**AIM OF THE EXERCISE**
Please return every line of the records below that contains the word "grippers".

**SUPPLIED MATERIAL**
-=-=-
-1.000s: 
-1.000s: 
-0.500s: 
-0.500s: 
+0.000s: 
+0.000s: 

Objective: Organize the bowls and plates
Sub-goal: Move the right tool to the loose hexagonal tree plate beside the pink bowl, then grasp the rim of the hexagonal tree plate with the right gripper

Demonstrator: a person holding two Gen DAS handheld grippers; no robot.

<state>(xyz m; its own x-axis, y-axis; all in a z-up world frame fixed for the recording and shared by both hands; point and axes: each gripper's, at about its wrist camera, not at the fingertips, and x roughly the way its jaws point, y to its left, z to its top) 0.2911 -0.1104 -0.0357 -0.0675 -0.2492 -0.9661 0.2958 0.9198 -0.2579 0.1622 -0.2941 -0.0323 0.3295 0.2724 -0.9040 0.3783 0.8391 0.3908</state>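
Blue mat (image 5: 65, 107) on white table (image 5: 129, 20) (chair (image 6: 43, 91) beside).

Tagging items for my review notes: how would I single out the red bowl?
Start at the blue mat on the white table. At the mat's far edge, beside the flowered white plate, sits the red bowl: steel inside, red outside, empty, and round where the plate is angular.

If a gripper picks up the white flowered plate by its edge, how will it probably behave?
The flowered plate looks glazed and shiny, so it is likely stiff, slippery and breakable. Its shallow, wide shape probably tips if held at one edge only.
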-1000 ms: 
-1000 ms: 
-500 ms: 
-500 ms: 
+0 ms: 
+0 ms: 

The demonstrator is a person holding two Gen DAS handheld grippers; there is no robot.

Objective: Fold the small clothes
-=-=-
**SOLUTION TO THIS EXERCISE**
Demonstrator: a person holding two Gen DAS handheld grippers; no robot.
The demonstrator is a person holding two Gen DAS handheld grippers; there is no robot.

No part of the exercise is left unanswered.